**Exercise objective:** Copy every line from the data below in which the string "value" can be found.

**Supplied data:**
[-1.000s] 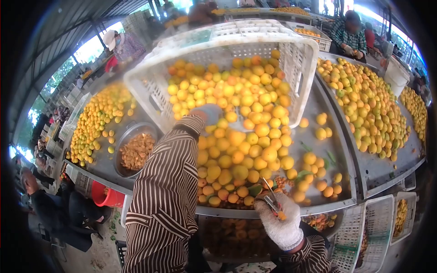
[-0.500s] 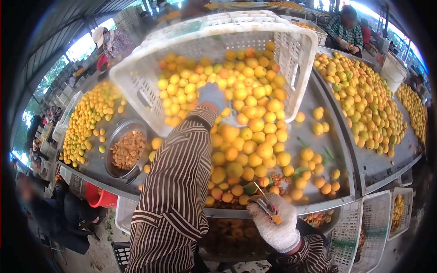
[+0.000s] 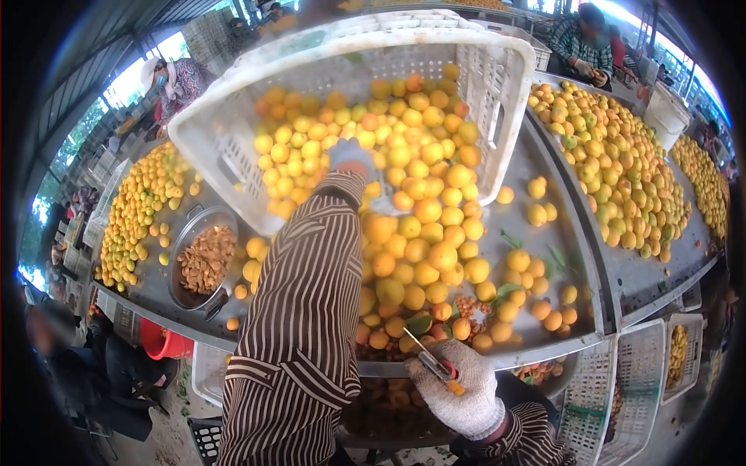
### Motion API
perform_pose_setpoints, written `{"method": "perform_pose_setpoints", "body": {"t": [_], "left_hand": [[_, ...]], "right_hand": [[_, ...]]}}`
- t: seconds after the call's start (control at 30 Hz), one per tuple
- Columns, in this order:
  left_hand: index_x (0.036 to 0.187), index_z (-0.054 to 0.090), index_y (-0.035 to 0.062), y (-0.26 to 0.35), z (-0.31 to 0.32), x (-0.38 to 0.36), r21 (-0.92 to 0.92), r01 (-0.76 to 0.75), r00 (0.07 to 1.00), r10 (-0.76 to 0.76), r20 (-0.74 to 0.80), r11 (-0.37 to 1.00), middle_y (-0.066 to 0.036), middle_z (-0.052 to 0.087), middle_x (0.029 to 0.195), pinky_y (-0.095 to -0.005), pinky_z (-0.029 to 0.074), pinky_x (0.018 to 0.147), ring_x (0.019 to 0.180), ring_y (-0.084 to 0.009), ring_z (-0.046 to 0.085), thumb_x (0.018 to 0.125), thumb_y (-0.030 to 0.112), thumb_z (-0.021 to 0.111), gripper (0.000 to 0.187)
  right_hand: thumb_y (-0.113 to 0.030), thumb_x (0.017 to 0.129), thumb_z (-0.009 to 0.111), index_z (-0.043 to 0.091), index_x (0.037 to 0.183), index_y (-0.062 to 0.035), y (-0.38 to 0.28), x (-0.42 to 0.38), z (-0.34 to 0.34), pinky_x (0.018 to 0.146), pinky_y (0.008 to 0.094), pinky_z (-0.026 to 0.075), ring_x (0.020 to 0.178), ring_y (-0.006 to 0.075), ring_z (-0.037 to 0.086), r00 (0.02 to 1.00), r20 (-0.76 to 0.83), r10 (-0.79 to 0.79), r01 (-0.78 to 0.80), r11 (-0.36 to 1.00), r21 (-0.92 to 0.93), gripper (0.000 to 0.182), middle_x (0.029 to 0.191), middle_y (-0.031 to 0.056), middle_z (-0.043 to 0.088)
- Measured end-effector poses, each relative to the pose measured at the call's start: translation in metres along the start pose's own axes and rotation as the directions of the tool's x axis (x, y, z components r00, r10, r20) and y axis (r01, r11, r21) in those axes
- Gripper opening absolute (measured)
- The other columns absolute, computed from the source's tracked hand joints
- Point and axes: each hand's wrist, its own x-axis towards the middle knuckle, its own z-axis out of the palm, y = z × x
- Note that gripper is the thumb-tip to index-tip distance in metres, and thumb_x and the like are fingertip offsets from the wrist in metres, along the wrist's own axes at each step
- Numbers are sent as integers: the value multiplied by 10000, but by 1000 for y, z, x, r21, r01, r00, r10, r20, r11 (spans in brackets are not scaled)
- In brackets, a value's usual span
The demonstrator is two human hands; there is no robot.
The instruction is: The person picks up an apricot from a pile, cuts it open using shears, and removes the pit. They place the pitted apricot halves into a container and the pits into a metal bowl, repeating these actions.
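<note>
A tilted white plastic crate (image 3: 497, 116) lies with its mouth towards me, and yellow-orange apricot-like fruit (image 3: 420, 167) spills from it onto the metal table. My left hand (image 3: 351, 155), in a grey-blue glove, reaches inside the crate against the fruit. Its fingertips are hidden, so its grip does not show. At the table's front edge, my right hand (image 3: 454, 388) wears a white knitted glove. Its fingers are closed around a small tool (image 3: 435, 363) with a thin pointed metal end, a red part and an orange-brown tip.
A metal pan (image 3: 183, 287) of brown pieces stands left of the crate. Fruit heaps lie at left (image 3: 140, 210) and right (image 3: 622, 171). A raised metal divider (image 3: 579, 210) crosses the table. White crates (image 3: 641, 388) and a red bucket (image 3: 163, 339) stand below. Several people are around.
The whole view has shifted slightly. My left hand stays in the crate against the fruit. My right hand has turned a little, with the tool still in it.
</note>
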Motion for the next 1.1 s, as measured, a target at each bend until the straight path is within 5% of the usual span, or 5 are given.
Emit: {"method": "perform_pose_setpoints", "body": {"t": [0.37,0.73,0.87,0.93,1.1], "left_hand": [[1222,545,66,-27,19,-16,-505,-202,970,243,16,839,-114,616,1177,-397,495,956,1127,-288,591,797,337,741,541],[1310,488,29,-50,-26,-100,-796,308,726,670,-158,-521,-99,560,1251,-447,484,1014,1105,-274,589,993,148,521,340],[1364,442,6,-53,-14,-117,-770,140,681,625,-382,-623,-147,516,1310,-483,487,1018,1172,-310,567,1013,207,492,408],[1309,490,-3,-49,-17,-111,-590,577,653,753,-82,-565,-151,554,1267,-485,506,993,1139,-318,586,1019,259,494,391],[1126,575,17,-20,-24,-124,-950,247,821,561,102,-190,-107,640,1047,-372,516,869,988,-227,601,977,415,553,426]], "right_hand": [[-148,797,753,683,1017,-45,4,0,4,684,350,554,783,312,688,997,14,-72,73,993,-88,253,861,145,672],[-164,827,738,678,959,-36,6,1,9,672,352,543,749,330,682,995,-84,-61,64,997,31,193,804,163,670],[-173,833,736,675,958,-30,10,1,10,668,350,539,762,339,682,994,-98,-46,48,999,15,200,815,172,669],[-175,833,735,674,961,-28,9,1,10,669,352,539,769,340,684,992,-115,-52,53,999,12,204,821,176,668],[-181,832,737,671,984,-28,12,2,11,690,365,547,806,345,689,989,-125,-85,80,996,-42,225,857,183,677]]}}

**Response area:**
- Numbers are sent as integers: the value multiplied by 10000, but by 1000 for y, z, x, r21, r01, r00, r10, r20, r11 (spans in brackets are not scaled)
- In brackets, a value's usual span

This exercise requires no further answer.